=== SUPPLIED MATERIAL ===

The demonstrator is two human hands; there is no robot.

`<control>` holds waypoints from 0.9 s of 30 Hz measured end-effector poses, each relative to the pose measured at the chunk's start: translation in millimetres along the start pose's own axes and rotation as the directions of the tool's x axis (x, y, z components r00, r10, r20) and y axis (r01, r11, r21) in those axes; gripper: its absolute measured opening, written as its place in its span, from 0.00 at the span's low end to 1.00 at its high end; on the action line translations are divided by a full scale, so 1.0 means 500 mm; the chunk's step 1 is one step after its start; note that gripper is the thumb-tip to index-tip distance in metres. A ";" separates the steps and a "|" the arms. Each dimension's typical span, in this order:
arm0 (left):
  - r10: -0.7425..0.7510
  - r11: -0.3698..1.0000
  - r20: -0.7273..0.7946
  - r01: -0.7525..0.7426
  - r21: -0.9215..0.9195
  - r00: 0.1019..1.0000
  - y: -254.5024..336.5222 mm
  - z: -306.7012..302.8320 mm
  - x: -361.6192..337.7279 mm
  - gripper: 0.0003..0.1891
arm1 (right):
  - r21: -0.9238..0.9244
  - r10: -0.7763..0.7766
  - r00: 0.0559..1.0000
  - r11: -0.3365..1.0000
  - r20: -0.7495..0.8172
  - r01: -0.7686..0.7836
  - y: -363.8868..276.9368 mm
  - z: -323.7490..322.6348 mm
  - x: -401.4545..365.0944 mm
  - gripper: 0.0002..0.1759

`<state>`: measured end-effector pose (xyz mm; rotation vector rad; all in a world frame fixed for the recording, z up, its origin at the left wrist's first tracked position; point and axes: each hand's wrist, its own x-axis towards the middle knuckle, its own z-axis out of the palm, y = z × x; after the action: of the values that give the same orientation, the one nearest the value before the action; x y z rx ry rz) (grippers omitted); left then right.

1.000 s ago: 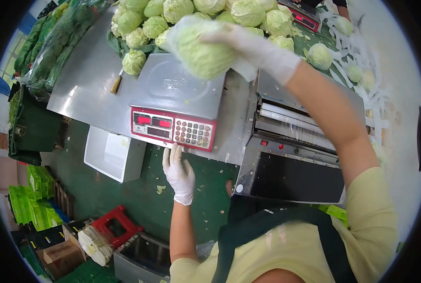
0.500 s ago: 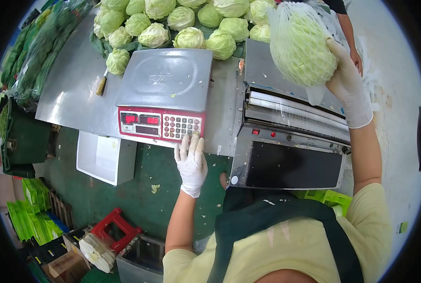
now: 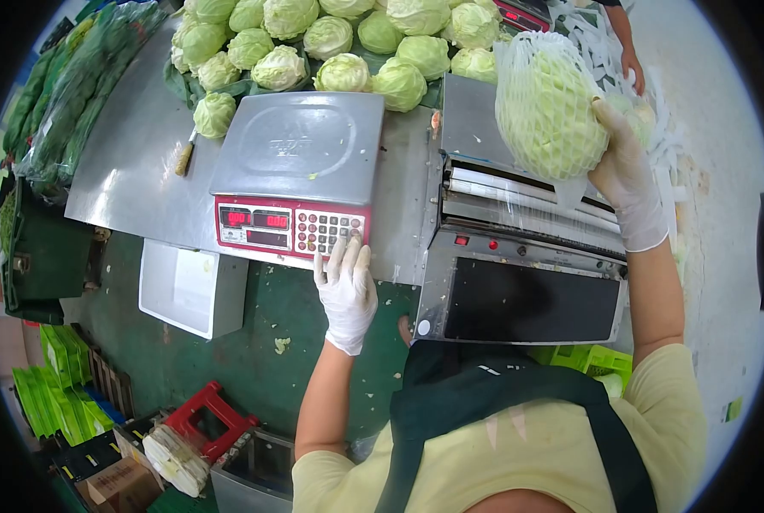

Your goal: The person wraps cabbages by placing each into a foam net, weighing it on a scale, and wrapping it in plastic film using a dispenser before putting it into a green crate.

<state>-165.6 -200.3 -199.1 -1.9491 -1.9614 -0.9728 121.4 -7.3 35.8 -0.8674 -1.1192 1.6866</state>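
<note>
My right hand (image 3: 626, 175), in a white glove, holds a pale green cabbage in a white foam net (image 3: 549, 107) above the wrapping machine (image 3: 527, 295). The net's lower end hangs loose near the film roll (image 3: 527, 192). My left hand (image 3: 346, 295), also gloved, has its fingers spread at the keypad of the red and grey scale (image 3: 296, 145), with fingertips on or just over the lower right keys. Nothing is held in it. The scale's plate carries only small leaf scraps, and red digits glow on its display.
Many bare cabbages (image 3: 326, 36) are piled behind the scale. A small brush (image 3: 184, 157) lies left of it on the metal table (image 3: 125, 184). A white bin (image 3: 185, 286) stands below the table edge. Another person's hand (image 3: 633, 70) shows at the upper right.
The netted cabbage and my right hand have moved slightly down, uncovering part of a second red scale behind. The other person's hand has shifted left and up. My left hand stays at the keypad.
</note>
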 end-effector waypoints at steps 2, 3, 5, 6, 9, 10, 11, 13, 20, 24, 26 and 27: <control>-0.012 1.000 0.000 0.012 0.007 1.000 -0.004 0.003 -0.001 0.24 | -0.003 0.001 1.000 1.000 0.000 -0.001 0.005 0.000 0.000 0.29; -0.006 1.000 0.008 0.006 0.012 1.000 -0.007 0.006 -0.006 0.23 | 0.003 0.004 1.000 1.000 0.007 -0.004 0.007 -0.004 0.001 0.28; 0.007 1.000 0.029 -0.007 0.020 1.000 -0.013 0.010 -0.020 0.22 | 0.012 0.003 1.000 1.000 0.003 -0.003 0.011 -0.009 0.001 0.28; 0.004 1.000 0.027 -0.005 0.021 1.000 -0.011 0.009 -0.019 0.22 | 0.015 -0.001 1.000 1.000 -0.005 0.001 0.013 -0.010 0.001 0.28; -0.026 1.000 0.017 0.026 0.007 1.000 -0.010 0.007 -0.010 0.22 | 0.013 -0.009 1.000 1.000 -0.026 0.009 0.019 -0.023 0.005 0.28; -0.029 1.000 0.004 0.029 0.003 1.000 -0.010 0.005 -0.007 0.22 | 0.013 -0.010 1.000 1.000 -0.028 0.010 0.023 -0.023 0.008 0.28; -0.053 0.999 -0.022 0.053 -0.005 0.998 -0.009 0.004 -0.001 0.19 | 0.027 0.006 1.000 1.000 -0.010 -0.006 0.025 -0.017 0.008 0.29; -0.090 0.996 -0.044 0.090 -0.020 0.995 0.002 -0.006 0.015 0.16 | 0.051 0.031 0.999 0.998 0.020 -0.032 0.025 -0.003 0.006 0.31; 0.072 0.973 0.020 -0.065 -0.223 0.997 0.068 -0.040 -0.049 0.27 | -0.139 0.158 0.944 0.983 0.288 -0.122 0.071 0.110 0.077 0.34; -0.108 0.949 0.102 0.133 -0.286 0.989 0.067 -0.050 -0.102 0.30 | -0.563 0.072 0.936 0.813 0.345 0.145 0.199 0.233 0.217 0.42; -0.201 0.927 0.185 0.248 -0.281 0.962 0.062 -0.058 -0.119 0.32 | -0.776 -0.145 0.864 0.387 0.482 0.498 0.262 0.297 0.276 0.50; -0.224 0.921 0.182 0.269 -0.280 0.957 0.060 -0.065 -0.127 0.32 | -0.810 -0.107 0.851 0.268 0.514 0.522 0.284 0.329 0.293 0.51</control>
<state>-140.2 -273.5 -202.1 -2.0087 -2.3036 -1.2967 -117.8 55.1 -51.0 -0.8744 -2.4911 0.6771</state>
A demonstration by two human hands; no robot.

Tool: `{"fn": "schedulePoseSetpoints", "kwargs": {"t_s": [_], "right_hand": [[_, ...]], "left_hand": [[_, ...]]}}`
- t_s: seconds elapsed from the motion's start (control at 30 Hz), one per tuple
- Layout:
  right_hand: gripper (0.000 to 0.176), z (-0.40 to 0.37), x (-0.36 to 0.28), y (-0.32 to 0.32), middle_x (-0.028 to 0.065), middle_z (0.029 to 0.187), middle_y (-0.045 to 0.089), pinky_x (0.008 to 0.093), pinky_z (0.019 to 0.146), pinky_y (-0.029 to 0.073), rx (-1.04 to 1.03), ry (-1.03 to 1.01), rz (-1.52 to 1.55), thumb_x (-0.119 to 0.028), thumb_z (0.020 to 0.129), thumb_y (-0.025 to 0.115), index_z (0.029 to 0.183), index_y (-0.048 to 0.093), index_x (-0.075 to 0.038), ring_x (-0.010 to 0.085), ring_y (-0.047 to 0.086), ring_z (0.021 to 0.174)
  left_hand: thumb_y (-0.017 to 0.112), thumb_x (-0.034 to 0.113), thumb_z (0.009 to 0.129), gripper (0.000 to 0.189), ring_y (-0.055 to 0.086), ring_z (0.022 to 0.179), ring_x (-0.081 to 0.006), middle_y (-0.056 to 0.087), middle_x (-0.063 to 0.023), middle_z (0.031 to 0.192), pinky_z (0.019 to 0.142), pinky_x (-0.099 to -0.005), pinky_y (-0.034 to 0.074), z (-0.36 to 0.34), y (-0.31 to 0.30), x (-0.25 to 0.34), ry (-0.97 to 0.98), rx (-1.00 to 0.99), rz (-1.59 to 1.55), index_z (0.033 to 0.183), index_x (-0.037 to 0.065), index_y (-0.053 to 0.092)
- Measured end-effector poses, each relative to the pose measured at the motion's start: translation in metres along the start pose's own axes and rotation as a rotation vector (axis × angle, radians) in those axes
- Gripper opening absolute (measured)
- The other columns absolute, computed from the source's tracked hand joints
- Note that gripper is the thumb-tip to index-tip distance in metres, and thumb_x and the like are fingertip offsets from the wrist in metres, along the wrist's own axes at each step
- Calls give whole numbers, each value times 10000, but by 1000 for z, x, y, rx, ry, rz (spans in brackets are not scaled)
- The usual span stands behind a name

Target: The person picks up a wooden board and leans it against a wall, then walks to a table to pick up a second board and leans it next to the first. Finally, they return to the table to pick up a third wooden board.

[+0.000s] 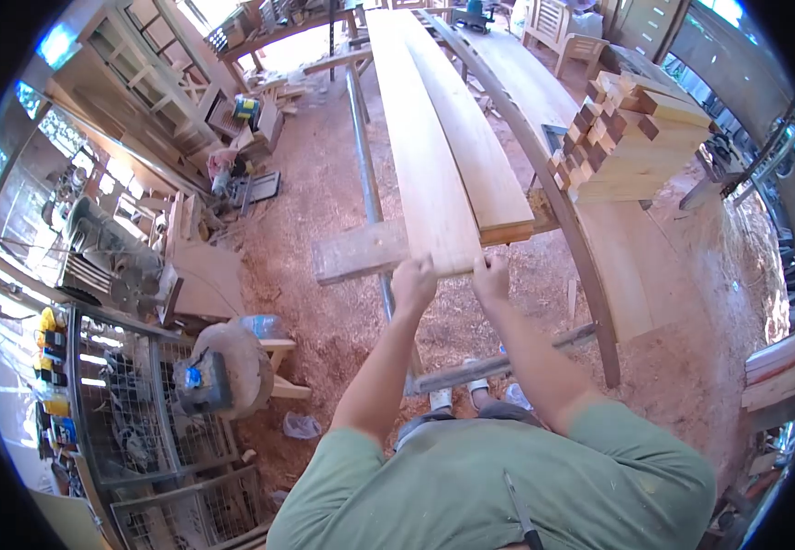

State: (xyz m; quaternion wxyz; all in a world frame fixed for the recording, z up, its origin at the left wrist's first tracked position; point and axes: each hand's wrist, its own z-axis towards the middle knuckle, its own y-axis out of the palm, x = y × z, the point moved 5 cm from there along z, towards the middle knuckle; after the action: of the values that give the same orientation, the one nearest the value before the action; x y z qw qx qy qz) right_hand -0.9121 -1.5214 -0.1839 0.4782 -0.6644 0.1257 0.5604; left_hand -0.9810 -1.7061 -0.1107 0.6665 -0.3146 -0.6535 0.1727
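A long pale wooden board stretches away from me down the middle of the view. My left hand is closed around the left corner of its near end. At the right corner, my right hand grips the same board. Both hands have their fingers wrapped at the edge, partly hidden from view. Beside it on the right lies a second stack of pale boards, its near end farther from me. A short wooden crosspiece passes beneath the boards.
A metal rail runs left of the boards, and a curved dark beam runs right. Stacked wood pieces stand at the right. A low crossbar lies before my feet. A round stump is at lower left.
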Motion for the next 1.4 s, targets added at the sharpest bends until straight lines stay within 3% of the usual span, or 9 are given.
{"fn": "schedulePoseSetpoints", "kwargs": {"t_s": [0.17, 0.23, 0.43, 0.53, 0.87, 1.0, 1.03, 1.17, 1.4], "right_hand": [[452, -30, -21, -48, 215, 882, 679, 418, 730, 489, -259, 176, -44, -386, 828, 594, 889, 654, 58, 342, 649, 785], [578, -24, -40, -34, 260, 1122, 627, 396, 897, 459, -545, 479, 88, -450, 858, 529, 1099, 624, 68, 321, 607, 1061], [702, -16, -34, -17, 283, 1298, 509, 365, 1064, 332, -470, 324, -50, -531, 890, 467, 1250, 525, 69, 338, 461, 1265], [699, -39, -39, -34, 289, 1258, 538, 374, 1024, 374, -421, 93, 22, -554, 899, 456, 1236, 549, 50, 355, 501, 1219], [520, -221, 13, -182, 119, 988, 662, 345, 817, 475, -473, 261, -125, -432, 959, 454, 1124, 603, 38, 196, 614, 888], [473, -299, 43, -226, 119, 990, 665, 339, 814, 479, -510, 297, 13, -382, 968, 468, 1160, 585, 34, 187, 619, 898], [452, -317, 62, -230, 123, 991, 666, 334, 813, 481, -554, 346, 113, -363, 969, 472, 1164, 585, 29, 189, 621, 903], [461, -369, 68, -271, 124, 995, 670, 337, 807, 485, -523, 367, 53, -372, 962, 481, 1169, 584, 26, 194, 627, 903], [568, -411, 125, -322, 201, 1172, 613, 368, 922, 461, -629, 350, -194, -430, 897, 547, 1257, 527, 9, 293, 606, 1066]], "left_hand": [[522, 458, 902, 608, 606, 1026, -371, 625, -304, 1035, 898, -401, 441, -7, 13, -60, -207, -156, -276, 1057, -125, 600], [509, 463, 911, 624, 581, 1077, -355, 597, -288, 1120, 920, -386, 430, 2, 35, -59, -216, -164, -409, 1129, -119, 567], [434, 514, 949, 702, 552, 1118, -276, 543, -200, 1254, 950, -345, 424, 6, 62, -73, -304, -247, -669, 1303, -93, 447], [422, 519, 952, 713, 562, 1102, -268, 556, -202, 1232, 934, -343, 435, -30, 52, -60, -311, -270, -675, 1294, -105, 447], [489, 478, 933, 627, 584, 994, -221, 592, -169, 1129, 875, -353, 455, -243, 93, -115, -322, -442, -869, 1197, -91, 508], [510, 436, 921, 518, 617, 903, -240, 609, -127, 1042, 724, -366, 511, -168, 73, -82, -372, -740, -853, 1202, 1, 524], [465, 464, 940, 558, 633, 919, -264, 620, -144, 1049, 747, -380, 534, -163, 62, -49, -255, -739, -1143, 1206, -23, 523], [416, 477, 961, 616, 624, 995, -306, 611, -197, 1112, 852, -418, 520, -137, 87, -49, -268, -550, -1011, 1238, -69, 486], [395, 493, 957, 695, 642, 971, -312, 600, -249, 1126, 842, -392, 528, -266, 73, -40, -358, -321, -755, 1202, -153, 473]]}}
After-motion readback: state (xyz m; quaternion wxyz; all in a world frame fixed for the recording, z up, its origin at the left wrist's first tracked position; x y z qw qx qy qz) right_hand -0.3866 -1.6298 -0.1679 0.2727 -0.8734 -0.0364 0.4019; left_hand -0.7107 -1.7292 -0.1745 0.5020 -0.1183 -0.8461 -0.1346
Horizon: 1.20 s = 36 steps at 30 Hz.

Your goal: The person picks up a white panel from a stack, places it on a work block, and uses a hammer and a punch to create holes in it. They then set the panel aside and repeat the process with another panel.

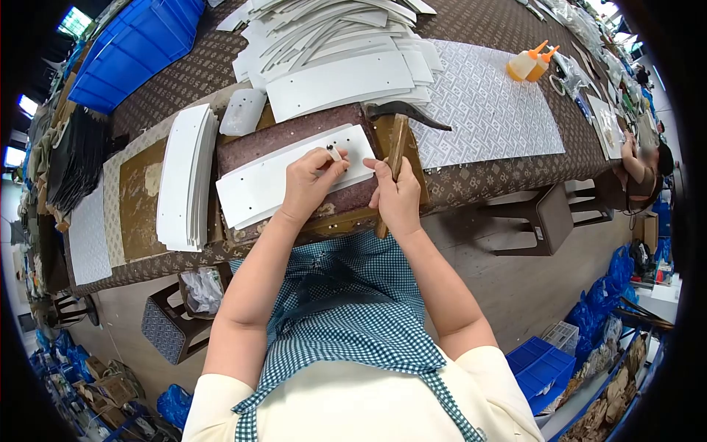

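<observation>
My right hand [398,200] is wrapped round the wooden handle of a hammer [401,118], whose dark, curved metal head lies toward the far side. With fingers pinched, my left hand [313,184] holds a small white piece with a dark end [333,152], too small to name. Just under both hands, white curved panels [254,193] with small dark holes or dots rest on a dark red, speckled block [250,151]. Dark specks are scattered over the block.
Behind the block lies a large pile of white panels [339,85]; another stack [184,177] stands at left, near a clear plastic container [244,112]. A blue bin [136,51], orange-tipped bottles [524,65] and patterned sheet [479,110] are farther back. Stools [541,221] stand below; a person [644,166] sits right.
</observation>
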Available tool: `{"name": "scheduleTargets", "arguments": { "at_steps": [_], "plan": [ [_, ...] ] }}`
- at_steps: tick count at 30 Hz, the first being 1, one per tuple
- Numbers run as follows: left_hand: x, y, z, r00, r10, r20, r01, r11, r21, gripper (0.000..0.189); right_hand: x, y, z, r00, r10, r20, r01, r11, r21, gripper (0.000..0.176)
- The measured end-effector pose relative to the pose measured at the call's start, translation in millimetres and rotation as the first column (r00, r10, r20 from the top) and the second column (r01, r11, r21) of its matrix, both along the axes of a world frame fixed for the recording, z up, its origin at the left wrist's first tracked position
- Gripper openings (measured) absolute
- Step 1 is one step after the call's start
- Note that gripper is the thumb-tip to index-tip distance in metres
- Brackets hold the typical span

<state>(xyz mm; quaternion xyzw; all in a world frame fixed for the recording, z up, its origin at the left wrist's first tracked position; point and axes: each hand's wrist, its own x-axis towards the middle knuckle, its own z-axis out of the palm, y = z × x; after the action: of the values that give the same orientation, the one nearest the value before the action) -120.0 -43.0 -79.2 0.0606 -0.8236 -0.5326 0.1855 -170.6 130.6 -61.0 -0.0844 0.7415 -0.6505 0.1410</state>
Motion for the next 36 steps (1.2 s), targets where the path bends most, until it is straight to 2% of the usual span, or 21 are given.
{"name": "scheduleTargets", "arguments": {
  "at_steps": [4,7,10,12,14,16,18,20,21,22,23,25,26,28,30,32,33,35,36],
  "plan": [
    [-1.4,0.9,-0.3,1.0,0.002,-0.016,-0.003,0.997,-0.078,0.009,-0.3,0.2,1.2,1.0,0.002,0.002,-0.002,1.0,-0.008,0.024],
    [-5.1,3.8,-2.1,0.989,0.0,-0.151,-0.03,0.98,-0.197,0.012,0.9,-0.1,0.8,0.999,-0.032,-0.022,0.032,0.999,-0.03,0.025],
    [-6.5,4.6,2.7,0.985,-0.041,-0.17,0.003,0.976,-0.218,0.013,-8.2,12.9,14.9,0.984,0.159,0.084,-0.156,0.987,-0.033,0.023],
    [-8.3,2.8,-0.2,0.983,-0.037,-0.18,-0.01,0.967,-0.254,0.012,-15.4,20.7,65.0,0.956,0.291,0.042,-0.292,0.956,0.038,0.019],
    [-8.4,3.8,-2.0,0.979,-0.041,-0.202,-0.017,0.961,-0.276,0.011,-18.0,29.0,122.6,0.934,0.346,-0.089,-0.337,0.936,0.102,0.016],
    [-9.1,5.6,-3.1,0.972,-0.031,-0.235,-0.035,0.962,-0.27,0.011,-19.8,37.9,163.8,0.826,0.356,-0.437,-0.417,0.908,-0.048,0.02],
    [-9.6,5.5,-3.5,0.968,-0.025,-0.25,-0.046,0.96,-0.276,0.011,-7.3,38.2,182.8,0.843,0.255,-0.474,-0.403,0.882,-0.243,0.02],
    [-9.1,4.4,-7.0,0.97,-0.022,-0.244,-0.051,0.955,-0.292,0.011,-7.3,42.6,162.7,0.754,0.281,-0.594,-0.409,0.908,-0.09,0.02],
    [-9.0,4.3,-8.1,0.968,-0.024,-0.25,-0.046,0.962,-0.268,0.011,-2.1,48.5,154.1,0.797,0.375,-0.474,-0.311,0.927,0.21,0.021],
    [-8.4,3.2,-7.5,0.971,-0.028,-0.239,-0.043,0.957,-0.287,0.011,-5.1,48.4,144.9,0.721,0.534,-0.442,-0.292,0.812,0.506,0.02],
    [-8.0,2.3,-6.8,0.973,-0.032,-0.229,-0.041,0.951,-0.305,0.011,-8.2,49.8,128.1,0.75,0.631,-0.197,-0.333,0.619,0.711,0.021],
    [-9.4,1.7,-5.0,0.971,-0.038,-0.234,-0.039,0.948,-0.315,0.01,-5.9,60.2,131.1,0.804,0.561,-0.198,-0.368,0.73,0.576,0.022],
    [-10.4,1.5,-5.4,0.967,-0.032,-0.251,-0.048,0.951,-0.306,0.01,-6.0,61.7,149.7,0.8,0.58,-0.152,-0.397,0.702,0.591,0.02],
    [-8.1,3.3,-8.1,0.971,-0.033,-0.238,-0.043,0.95,-0.309,0.01,1.2,61.9,180.4,0.872,0.473,-0.129,-0.388,0.826,0.408,0.02],
    [-6.5,3.3,-9.5,0.978,-0.029,-0.208,-0.036,0.953,-0.302,0.01,10.5,60.1,209.9,0.886,0.324,-0.332,-0.322,0.945,0.064,0.025],
    [-8.1,3.1,-8.5,0.98,-0.022,-0.195,-0.037,0.955,-0.294,0.01,10.5,50.1,219.2,0.843,0.187,-0.504,-0.339,0.913,-0.229,0.027],
    [-7.6,3.4,-8.1,0.981,-0.021,-0.194,-0.036,0.957,-0.288,0.01,10.4,45.1,213.3,0.825,0.182,-0.534,-0.361,0.898,-0.251,0.026],
    [-4.3,3.3,-7.5,0.983,-0.016,-0.181,-0.037,0.958,-0.285,0.011,2.6,50.0,174.3,0.762,0.261,-0.593,-0.345,0.938,-0.029,0.023],
    [-1.2,2.9,-7.1,0.984,-0.015,-0.18,-0.037,0.958,-0.285,0.012,6.5,47.8,161.6,0.772,0.356,-0.526,-0.26,0.933,0.25,0.022]
  ]
}}
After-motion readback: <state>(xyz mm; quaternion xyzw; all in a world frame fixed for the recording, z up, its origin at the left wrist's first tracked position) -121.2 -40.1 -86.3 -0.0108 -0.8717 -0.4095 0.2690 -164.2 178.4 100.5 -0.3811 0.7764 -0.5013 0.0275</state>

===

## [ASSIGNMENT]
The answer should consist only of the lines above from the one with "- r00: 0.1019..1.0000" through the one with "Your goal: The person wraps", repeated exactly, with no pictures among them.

## [RESULT FOR THIS EXERCISE]
  - r00: 0.1019..1.0000
  - y: -254.5024..336.5222 mm
  - z: -306.7012..302.8320 mm
  - x: -361.6192..337.7279 mm
  - gripper: 0.0003..0.1891
arm1 (right):
  - r21: -0.9238..0.9244
  - r10: -0.7763..0.7766
  - r00: 0.0559..1.0000
  - r11: -0.3365..1.0000
  - r20: -0.7495..0.8172
  - r01: -0.7686..0.7836
  - y: -363.8868..276.9368 mm
  - z: -323.7490..322.6348 mm
  - x: -401.4545..365.0944 mm
  - gripper: 0.0002..0.1759

`<state>`: measured end-effector pose (xyz mm; rotation vector rad; all in a world frame fixed for the recording, z up, its origin at the left wrist's first tracked position; point and axes: each hand's wrist, its own x-axis towards the middle knuckle, its own z-axis out of the palm, y = z × x; after the action: of the values that give the same orientation, the one nearest the value before the action; x y z rx ry rz) (grippers omitted); left then right.

1.000 s ago: 
0.500 s ago: 
now: 

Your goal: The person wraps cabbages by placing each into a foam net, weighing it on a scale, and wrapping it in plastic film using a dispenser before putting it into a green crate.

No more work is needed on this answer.